-------- DATASET EXTRACT --------

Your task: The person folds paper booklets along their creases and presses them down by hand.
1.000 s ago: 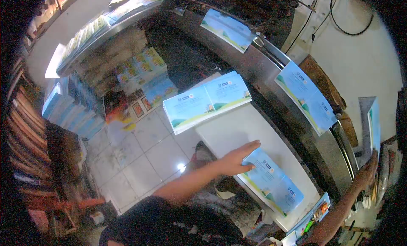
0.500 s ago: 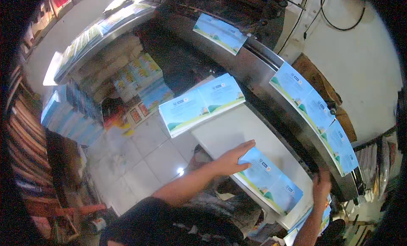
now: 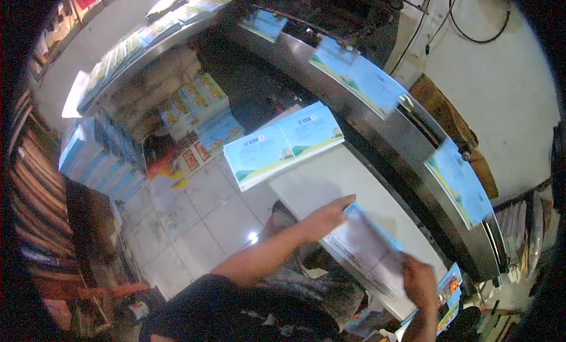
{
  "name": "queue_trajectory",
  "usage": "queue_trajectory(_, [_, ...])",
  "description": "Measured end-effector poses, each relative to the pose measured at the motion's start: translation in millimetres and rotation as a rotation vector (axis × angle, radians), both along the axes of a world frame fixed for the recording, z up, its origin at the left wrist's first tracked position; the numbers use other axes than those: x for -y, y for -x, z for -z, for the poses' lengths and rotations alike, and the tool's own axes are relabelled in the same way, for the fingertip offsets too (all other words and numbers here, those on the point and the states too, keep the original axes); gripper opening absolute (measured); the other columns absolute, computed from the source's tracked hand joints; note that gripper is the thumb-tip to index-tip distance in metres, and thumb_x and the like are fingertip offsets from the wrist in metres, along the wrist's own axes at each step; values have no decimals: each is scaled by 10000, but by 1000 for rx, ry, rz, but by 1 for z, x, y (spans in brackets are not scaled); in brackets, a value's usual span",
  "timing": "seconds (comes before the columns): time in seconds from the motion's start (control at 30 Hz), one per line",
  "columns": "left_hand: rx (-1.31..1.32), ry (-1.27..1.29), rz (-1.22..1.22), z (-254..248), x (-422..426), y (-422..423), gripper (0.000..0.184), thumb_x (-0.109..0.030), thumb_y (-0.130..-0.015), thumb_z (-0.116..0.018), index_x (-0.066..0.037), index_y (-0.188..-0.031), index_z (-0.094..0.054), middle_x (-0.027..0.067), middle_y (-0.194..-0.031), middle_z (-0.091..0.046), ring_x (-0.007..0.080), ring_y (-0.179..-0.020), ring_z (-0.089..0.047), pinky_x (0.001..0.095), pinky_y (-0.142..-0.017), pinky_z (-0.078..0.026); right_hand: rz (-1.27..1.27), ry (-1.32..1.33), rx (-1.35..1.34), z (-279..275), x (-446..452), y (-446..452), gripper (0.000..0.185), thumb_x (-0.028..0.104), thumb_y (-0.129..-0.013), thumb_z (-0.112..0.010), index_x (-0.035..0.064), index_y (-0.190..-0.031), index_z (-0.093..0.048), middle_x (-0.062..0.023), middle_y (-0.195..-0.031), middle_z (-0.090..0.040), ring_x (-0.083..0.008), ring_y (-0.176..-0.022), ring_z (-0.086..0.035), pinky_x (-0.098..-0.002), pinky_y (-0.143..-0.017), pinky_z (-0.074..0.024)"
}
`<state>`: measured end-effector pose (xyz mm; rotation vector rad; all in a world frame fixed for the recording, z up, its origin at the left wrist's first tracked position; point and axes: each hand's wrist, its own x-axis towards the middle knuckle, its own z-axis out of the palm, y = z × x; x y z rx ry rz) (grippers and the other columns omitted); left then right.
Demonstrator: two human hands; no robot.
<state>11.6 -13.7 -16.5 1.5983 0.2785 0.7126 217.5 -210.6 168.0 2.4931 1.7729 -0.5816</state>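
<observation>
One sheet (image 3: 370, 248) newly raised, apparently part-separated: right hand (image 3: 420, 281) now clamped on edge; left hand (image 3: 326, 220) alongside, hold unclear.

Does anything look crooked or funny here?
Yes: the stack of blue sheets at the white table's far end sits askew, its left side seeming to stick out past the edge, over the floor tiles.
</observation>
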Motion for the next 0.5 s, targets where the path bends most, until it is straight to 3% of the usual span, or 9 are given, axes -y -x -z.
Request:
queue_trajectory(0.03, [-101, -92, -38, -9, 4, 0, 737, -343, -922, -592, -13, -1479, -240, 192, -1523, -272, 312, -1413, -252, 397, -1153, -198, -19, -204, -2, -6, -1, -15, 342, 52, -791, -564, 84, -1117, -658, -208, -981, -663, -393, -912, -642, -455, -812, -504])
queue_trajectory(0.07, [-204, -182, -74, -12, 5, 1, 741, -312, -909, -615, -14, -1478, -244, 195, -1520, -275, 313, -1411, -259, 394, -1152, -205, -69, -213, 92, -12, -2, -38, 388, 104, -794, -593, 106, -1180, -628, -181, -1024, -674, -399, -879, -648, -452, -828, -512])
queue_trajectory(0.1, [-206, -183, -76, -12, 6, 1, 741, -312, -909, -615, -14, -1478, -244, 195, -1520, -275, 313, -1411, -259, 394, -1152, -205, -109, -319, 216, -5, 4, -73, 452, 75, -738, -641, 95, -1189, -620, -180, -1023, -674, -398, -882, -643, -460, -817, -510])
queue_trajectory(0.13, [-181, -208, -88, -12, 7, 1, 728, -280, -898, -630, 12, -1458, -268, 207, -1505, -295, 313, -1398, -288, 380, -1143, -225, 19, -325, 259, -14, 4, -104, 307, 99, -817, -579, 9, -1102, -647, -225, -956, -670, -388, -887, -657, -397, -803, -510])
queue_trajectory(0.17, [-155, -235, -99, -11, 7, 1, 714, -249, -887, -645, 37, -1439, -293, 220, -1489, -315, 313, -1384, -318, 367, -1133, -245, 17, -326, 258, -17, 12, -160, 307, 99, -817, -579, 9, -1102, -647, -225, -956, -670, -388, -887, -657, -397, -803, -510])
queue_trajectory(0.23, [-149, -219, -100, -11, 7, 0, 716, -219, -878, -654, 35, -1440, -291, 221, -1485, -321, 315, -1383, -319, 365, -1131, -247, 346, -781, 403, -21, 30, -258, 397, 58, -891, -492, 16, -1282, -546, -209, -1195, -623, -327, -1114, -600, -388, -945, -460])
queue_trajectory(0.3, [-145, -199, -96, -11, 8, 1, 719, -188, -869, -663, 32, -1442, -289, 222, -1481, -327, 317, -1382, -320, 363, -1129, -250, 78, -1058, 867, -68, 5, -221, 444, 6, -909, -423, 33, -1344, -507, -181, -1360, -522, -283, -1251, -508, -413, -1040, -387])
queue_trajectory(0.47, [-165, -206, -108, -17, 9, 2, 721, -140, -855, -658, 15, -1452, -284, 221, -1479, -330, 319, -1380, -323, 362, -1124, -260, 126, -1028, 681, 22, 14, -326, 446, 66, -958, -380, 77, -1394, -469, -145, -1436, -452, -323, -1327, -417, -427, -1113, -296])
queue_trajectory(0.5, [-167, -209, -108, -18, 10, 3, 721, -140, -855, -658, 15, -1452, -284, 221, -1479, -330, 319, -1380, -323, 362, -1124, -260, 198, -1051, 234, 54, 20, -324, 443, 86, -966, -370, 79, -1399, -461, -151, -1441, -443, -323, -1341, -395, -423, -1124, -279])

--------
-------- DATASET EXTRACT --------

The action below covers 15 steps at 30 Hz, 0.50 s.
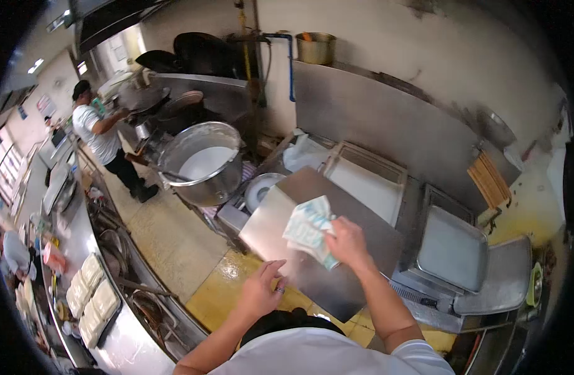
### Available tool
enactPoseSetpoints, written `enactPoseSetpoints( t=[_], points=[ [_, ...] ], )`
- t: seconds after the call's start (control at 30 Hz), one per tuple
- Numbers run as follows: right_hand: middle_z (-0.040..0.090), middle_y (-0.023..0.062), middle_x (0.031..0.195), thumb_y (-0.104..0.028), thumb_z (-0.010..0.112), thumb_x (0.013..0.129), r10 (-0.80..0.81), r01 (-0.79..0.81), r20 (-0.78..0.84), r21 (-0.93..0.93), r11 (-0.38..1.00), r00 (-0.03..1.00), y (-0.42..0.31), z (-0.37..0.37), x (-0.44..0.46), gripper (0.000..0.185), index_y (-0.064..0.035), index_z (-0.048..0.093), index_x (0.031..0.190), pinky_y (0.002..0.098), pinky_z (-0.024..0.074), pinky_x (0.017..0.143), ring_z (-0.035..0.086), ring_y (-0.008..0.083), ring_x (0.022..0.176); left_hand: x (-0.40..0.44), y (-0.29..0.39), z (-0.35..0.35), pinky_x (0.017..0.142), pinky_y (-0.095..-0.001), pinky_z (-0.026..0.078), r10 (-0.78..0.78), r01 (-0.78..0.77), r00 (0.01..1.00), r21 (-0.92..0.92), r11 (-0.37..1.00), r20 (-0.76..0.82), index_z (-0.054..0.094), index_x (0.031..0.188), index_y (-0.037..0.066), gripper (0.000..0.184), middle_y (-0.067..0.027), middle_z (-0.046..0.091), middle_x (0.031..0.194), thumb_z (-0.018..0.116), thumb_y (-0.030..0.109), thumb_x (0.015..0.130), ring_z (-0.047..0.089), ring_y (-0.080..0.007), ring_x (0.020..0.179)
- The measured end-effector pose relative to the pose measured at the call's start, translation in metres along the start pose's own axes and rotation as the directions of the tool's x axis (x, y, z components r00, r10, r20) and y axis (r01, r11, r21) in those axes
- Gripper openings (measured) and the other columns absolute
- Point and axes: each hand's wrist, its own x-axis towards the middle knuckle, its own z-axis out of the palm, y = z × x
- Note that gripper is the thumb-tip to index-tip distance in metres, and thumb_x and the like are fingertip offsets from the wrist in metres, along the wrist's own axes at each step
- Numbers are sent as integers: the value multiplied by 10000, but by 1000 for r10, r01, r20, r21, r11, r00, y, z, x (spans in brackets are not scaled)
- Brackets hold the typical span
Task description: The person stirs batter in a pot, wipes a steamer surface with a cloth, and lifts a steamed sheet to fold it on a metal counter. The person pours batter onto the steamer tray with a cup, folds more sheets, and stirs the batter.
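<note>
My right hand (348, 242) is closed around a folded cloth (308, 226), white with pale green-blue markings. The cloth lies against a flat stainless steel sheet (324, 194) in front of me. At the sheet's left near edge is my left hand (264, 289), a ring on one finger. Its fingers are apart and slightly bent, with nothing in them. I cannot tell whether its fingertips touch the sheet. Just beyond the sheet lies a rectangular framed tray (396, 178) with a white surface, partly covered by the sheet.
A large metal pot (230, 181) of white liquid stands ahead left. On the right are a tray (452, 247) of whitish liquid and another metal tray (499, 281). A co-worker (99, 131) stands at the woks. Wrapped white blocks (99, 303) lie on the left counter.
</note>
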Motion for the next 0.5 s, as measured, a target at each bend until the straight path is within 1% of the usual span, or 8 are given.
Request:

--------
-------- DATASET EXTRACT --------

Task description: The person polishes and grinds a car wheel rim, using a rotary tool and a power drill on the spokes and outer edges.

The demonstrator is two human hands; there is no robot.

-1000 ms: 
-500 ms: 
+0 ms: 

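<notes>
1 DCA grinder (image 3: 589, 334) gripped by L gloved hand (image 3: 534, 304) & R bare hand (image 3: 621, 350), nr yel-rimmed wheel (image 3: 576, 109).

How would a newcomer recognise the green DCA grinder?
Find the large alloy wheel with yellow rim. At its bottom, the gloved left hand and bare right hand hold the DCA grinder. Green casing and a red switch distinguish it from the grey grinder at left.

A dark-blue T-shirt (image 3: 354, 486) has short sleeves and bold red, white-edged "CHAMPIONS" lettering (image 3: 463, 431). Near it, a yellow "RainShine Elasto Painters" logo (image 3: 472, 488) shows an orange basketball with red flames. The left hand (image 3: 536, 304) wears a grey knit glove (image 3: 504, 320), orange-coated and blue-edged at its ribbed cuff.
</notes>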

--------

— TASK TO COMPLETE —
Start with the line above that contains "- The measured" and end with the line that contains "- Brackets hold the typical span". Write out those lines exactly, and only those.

— FINAL ANSWER —
- The measured end-effector pose relative to the pose measured at the call's start, translation in metres along the start pose's own axes and rotation as the directions of the tool's x axis (x, y, z components r00, r10, r20) and y axis (r01, r11, r21) in those axes
- Gripper openings (measured) and the other columns absolute
- Point and axes: each hand's wrist, its own x-axis towards the middle knuckle, its own z-axis out of the palm, y = z × x
- Note that gripper is the thumb-tip to index-tip distance in metres, and thumb_x and the like are fingertip offsets from the wrist in metres, along the wrist's own axes at each step
- Numbers are sent as integers: the value multiplied by 10000, but by 1000 for r10, r01, r20, r21, r11, r00, y, z, x (spans in brackets are not scaled)
- Brackets hold the typical span

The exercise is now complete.